COVID
I’ve been pretty quiet for the past couple weeks. Long before the events that have been unfolding, but especially now because I really just don’t have the words to express how disappointed I have been, actually more like disgusted.
At the end of December I caught COVID.
Being chronically ill/immunocompromised in this world was already awful, but it’s been especially fun the last 2 years. Because at the end of the day no matter how much of myself I have tried to give to others and to my community it doesn’t seem to matter to some people. The people who in one breath praise me and in the other breath make excuses for if “people like me” die all because their “freedom” has been impacted by their own choices. I don’t get to choose whether I have MS or not, but I’m expected to deal with the consequences of everyone else’s choices. It’s fun, it’s really fun.
I had to wait 12 weeks after my new MS drug infusion to get a booster. I did it as soon as I could, as did everyone around me. In the end this is why we managed to prevent massive spread in our family. I had 2 shots pre Ocrevus and the booster after. As soon as I tested positive we all wore masks in the house and I isolated. Not sleeping in the same room as Paul for 5 days was one of my least favourite parts.
I have lived pandemic life doing my best to follow the rules. But no matter how much staying home I did, there are circumstances in my household that I unfortunately can’t control, like Paul having to be out in the public to keep the businesses alive.

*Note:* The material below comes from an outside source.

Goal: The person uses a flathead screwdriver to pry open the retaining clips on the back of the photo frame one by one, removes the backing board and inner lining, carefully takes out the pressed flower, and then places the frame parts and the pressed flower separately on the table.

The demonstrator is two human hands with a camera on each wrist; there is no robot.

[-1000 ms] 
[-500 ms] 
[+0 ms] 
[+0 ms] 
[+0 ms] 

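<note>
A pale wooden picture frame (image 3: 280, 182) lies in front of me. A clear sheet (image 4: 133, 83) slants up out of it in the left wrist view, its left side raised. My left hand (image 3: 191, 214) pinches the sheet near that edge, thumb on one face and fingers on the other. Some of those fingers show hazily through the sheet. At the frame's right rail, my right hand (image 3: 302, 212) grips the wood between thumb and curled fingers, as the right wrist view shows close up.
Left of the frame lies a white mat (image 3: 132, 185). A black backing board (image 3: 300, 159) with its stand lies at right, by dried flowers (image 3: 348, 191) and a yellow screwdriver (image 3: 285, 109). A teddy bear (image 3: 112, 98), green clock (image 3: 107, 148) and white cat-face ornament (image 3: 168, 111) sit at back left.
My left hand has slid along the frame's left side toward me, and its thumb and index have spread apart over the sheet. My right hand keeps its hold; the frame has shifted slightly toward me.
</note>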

My “good” days with MS could be numbered. When restrictions are lifted most people can go back to their normal lives. People living with MS don’t have the luxury of normal lives. I fight everyday not to live in fear of my body. I added an immunocompromising drug that is supposed to prolong the number of those “good” days but my god did it come at a cost. There is a constant fight in my mind between the you only live once mindset and the I also can’t take unnecessary risks mindset.
For me everyday is, if I eat this will I feel worse, if I don’t eat that will I feel worse, if I drink this will I feel worse, if I don’t drink that will I feel worse, if I don’t exercise will I feel worse, if I do exercise will I feel worse, there are no definitive answers. I do my best to read my body. Most of our lives are unconscious calculated risks but with MS the calculator is right in my face.
I tested before gathering with my family for Christmas Eve even with no symptoms. I tested again after some symptoms came up in our house. Both negative. Tested again before another family gathering, negative. Then 2 days later on January 29 I developed a rash on my face and a slight cough so I tested again. Negative. 3 hours later I walked by the test only to see a faint positive?! Tested again and got a positive. PCR test the next day. Positive. My symptoms were congestion and a tickle cough. No fever, no loss of taste or smell and no problems breathing.
January 2 I felt back to normal, it was such a relief, but then the next day it hit me again. Congestion, cough but this time something new. Nausea and a tightness in my chest. What was it? Just a usual MS hug? No it felt different. COVID moving into my lungs? Heart issue? I called 811 and was told to call an ambulance. Ummm no. Was told to go to the hospital. Still no. Then 4 days later my resting heart rate wouldn’t come down and my blood pressure dropped. If there is anything about me that I would bet money on it is my blood pressure is consistently text book. I knew something was wrong. When this happened I finally reluctantly went to the hospital. It just wasn’t going away. At work I had already taken 4 sick days to rest (that’s more than the previous 3 years combined).
I use exercise to manage my MS, can you imagine what my body felt like being at complete rest. I haven’t had a fever since 2007 so for me even a slight core temperature elevation could maybe send my MS out of whack. It was so hard to know what was what.
I waited 6 hours to be seen. I spent the first few hours of my birthday in the hospital. The doctor was wonderful given my history he did blood tests and X-rays.
The only answer that could explain this was the virus was causing an inflammatory disorder characterized by chest pain and swelling of the cartilage of one or more of the upper ribs (costochondral junction), specifically where the ribs attach to the sternum. It can be caused by many tiny traumas to the chest wall like if you've had a respiratory infection with bad coughing fits.
After about 2 weeks I finally felt better but I can tell you it is still noticeably harder to breathe in the cold and when exercising. My lungs hurt. I notice a difference in my previously incredibly healthy lungs. But with all this I’m so grateful for the vaccines that without a doubt kept my family safe and me out of the ICU. Now I’m just hopeful my lungs will eventually recover.